Outre une sécheresse des muqueuses nasales et l’épistaxis associée, la LTOT peut avoir de lourdes conséquences psychologiques telles que la peur de la stigmatisation. Les patients ont parfois la crainte infondée d’une dépendance à l’oxygène.
En raison de la présence d’oxygène sous forme de gaz à l’intérieur, il peut y avoir un risque d’incendie et d’explosion en cas de mauvaise manipulation.
LTOT et tabagisme
L’examen de l’indication de la LTOT doit évidemment donner lieu à un conseil en matière de tabagisme en cas de dépendance à la nicotine. Lors de la consultation, il convient également d’aborder la progression de la maladie primaire due à la poursuite du tabagisme et le fait que ce dernier annule le bénéfice pronostique d’une oxygénothérapie. Les fumeurs sous oxygénothérapie doivent également être explicitement informés du risque accru d’incendie. Le tabagisme ne constitue toutefois pas une contre-indication absolue.
Prescription d’une LTOT
En raison des considérations précitées concernant le diagnostic et le traitement différentiels ainsi que la nécessité d’une gazométrie, l’indication, la prescription et le suivi d’une LTOT sont idéalement effectués par un pneumologue (même si cela n’est plus exigé par l’agent payeur). Le formulaire de prescription doit comprendre le diagnostic, les critères d’indication, les résultats de la gazométrie ainsi que des indications sur la durée, le débit et la source d’oxygène prescrits.

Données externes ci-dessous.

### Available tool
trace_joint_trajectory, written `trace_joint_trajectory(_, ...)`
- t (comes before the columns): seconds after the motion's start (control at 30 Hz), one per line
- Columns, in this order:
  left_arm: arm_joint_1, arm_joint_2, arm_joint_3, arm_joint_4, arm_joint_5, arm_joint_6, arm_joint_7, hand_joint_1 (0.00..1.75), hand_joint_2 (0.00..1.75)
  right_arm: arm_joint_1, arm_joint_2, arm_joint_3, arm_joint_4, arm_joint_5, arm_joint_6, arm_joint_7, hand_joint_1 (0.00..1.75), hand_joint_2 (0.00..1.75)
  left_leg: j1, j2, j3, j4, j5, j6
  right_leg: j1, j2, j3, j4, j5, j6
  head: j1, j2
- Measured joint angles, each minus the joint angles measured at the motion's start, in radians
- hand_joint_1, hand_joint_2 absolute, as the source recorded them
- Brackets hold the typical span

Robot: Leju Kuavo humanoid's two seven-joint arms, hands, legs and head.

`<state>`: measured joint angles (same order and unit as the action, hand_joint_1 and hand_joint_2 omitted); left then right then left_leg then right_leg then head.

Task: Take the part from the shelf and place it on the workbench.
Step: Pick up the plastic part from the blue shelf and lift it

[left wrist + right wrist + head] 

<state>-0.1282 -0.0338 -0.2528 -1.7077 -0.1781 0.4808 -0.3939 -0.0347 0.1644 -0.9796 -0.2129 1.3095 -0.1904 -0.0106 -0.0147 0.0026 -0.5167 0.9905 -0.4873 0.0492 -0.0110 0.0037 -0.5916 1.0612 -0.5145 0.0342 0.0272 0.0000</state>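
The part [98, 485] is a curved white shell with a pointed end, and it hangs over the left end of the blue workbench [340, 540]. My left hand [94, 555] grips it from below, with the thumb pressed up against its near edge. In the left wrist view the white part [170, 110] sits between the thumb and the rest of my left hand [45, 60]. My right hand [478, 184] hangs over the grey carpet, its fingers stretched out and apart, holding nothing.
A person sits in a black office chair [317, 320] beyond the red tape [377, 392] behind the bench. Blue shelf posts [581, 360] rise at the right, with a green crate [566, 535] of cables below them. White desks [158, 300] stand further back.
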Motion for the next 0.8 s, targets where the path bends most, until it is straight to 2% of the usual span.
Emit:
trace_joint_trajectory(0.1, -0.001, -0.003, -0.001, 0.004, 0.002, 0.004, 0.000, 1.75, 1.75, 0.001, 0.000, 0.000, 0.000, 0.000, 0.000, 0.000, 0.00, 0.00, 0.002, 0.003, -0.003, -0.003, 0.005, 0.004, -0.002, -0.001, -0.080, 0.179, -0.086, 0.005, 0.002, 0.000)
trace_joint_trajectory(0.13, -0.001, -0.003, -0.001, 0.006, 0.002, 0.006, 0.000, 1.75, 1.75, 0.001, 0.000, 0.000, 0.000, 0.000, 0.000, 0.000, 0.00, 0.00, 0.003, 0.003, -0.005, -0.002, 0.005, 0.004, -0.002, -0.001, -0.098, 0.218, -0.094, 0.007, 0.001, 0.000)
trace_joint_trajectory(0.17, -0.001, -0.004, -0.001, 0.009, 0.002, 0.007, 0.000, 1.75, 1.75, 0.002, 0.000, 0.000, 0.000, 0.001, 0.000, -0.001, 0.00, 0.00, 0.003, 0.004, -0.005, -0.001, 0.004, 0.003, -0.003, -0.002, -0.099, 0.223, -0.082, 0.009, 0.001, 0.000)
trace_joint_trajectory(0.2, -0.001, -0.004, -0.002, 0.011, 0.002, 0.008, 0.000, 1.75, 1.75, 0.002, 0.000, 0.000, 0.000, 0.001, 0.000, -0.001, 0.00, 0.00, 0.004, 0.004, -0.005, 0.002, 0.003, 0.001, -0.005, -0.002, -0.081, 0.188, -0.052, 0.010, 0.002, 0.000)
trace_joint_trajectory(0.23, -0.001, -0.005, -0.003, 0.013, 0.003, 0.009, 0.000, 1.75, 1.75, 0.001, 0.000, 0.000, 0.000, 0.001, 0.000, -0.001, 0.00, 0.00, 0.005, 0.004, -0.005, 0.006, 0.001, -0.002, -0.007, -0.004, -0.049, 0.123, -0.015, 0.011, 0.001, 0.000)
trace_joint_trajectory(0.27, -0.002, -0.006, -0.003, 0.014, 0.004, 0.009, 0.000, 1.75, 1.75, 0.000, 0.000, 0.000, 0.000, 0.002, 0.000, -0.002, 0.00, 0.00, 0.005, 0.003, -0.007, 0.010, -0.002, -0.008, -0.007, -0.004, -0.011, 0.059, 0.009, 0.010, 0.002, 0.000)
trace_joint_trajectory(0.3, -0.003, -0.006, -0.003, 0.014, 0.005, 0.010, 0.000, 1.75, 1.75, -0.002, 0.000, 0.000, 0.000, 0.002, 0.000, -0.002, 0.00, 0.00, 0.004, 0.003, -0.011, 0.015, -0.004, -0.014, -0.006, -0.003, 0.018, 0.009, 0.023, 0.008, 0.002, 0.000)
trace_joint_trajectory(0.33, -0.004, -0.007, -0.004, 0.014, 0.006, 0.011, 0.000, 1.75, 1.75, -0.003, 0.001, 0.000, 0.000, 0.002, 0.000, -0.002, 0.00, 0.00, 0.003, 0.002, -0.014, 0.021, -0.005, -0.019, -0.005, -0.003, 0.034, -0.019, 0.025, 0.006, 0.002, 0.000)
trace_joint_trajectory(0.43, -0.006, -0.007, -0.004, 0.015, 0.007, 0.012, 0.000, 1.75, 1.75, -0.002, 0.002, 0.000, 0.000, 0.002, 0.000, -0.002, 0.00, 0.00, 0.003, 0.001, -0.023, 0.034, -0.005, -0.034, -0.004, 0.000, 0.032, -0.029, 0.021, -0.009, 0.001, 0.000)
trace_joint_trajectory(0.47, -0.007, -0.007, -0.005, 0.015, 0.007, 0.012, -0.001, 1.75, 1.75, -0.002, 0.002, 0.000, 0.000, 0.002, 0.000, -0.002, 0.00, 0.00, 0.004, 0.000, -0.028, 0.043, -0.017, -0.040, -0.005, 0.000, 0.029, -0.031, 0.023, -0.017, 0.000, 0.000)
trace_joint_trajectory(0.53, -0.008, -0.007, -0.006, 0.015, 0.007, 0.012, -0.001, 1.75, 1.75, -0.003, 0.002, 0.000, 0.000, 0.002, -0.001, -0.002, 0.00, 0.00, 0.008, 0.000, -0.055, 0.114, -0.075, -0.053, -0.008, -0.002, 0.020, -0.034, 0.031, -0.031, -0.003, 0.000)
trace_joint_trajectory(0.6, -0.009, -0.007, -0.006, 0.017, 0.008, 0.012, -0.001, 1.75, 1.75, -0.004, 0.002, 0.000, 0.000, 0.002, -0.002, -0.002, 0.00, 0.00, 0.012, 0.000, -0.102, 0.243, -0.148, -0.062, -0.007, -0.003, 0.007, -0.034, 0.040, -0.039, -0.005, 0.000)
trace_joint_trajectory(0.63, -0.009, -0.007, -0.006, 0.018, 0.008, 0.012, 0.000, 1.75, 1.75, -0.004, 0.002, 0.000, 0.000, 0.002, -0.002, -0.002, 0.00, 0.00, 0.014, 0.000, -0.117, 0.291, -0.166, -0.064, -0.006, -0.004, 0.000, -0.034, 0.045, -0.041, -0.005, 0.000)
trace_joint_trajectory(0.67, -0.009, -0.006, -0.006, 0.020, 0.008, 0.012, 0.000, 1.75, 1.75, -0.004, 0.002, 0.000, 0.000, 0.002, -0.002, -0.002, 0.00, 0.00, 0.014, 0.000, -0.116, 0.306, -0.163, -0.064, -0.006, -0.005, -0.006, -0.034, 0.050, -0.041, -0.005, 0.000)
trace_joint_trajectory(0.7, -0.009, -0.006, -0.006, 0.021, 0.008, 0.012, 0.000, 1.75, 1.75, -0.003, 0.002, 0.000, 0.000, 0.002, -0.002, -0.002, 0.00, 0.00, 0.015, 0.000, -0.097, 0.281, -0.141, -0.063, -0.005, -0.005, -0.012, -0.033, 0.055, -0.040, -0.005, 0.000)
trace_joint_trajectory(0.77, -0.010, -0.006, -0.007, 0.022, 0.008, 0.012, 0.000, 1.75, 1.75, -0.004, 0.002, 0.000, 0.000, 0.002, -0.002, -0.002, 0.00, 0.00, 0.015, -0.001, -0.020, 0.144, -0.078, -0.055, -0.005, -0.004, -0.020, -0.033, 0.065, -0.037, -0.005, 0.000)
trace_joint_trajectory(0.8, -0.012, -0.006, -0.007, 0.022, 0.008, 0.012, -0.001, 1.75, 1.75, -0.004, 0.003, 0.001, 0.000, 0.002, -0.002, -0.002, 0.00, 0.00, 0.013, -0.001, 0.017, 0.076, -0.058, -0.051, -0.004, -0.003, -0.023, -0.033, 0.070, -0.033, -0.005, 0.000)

Dans de nombreux cas, une garantie de prise en charge préalable de l’assureur est nécessaire pour le traitement. Une fois la prise en charge des coûts clarifiée, un prestataire de soins à domicile (Ligue pulmonaire, prestataires privés) peut mettre à disposition le système d’administration d’oxygène nécessaire et former le patient à l’utilisation ainsi qu’à la manipulation du système. Un premier contrôle de suivi sous traitement devrait avoir lieu dans les trois premiers mois, puis au moins une fois par an, même si le traitement se déroule de manière optimale, pour le renouvellement d’ordonnance.
En bref
L’oxygénothérapie à long terme (LTOT)
La LTOT est indiquée lorsqu’une hypoxémie chronique sévère (PaO2 < 55 mmHg [7,3 kPa] ou > 60 mmHg [8 kPa], en cas de polyglobulie secondaire ou de cœur pulmonaire) mesurée à plusieurs moments persiste après un traitement optimal, même au cours d’une phase stable de la maladie. Une gazométrie est indispensable pour une prescription soigneuse.
Le traitement a pour objectif d’augmenter la PaO2 jusqu’à 60 mmHg au minimum ou de 10 mmHg. La durée d’utilisation doit être de 15 h/j ou plus pour obtenir un avantage en termes de survie. Un traitement mobile peut permettre d’atteindre la durée d’utilisation nécessaire et, éventuellement, d’améliorer les capacités, mais l’indication doit être examinée de manière individuelle.
Il n’existe aucune contre-indication absolue. L’hypercapnie est un effet secondaire éventuel de la LTOT.
Les sources d’oxygène peuvent être des concentrateurs ou de l’oxygène liquide. L’oxygène liquide doit être réapprovisionné fréquemment, mais permet aussi une administration mobile à un débit constant et avec un faible poids. Les concentrateurs extraient l’oxygène de l’air ambiant, alors que les dispositifs mobiles fonctionnent pratiquement exclusivement en mode «Demand»; la capacité du patient à le déclencher doit être vérifiée au préalable.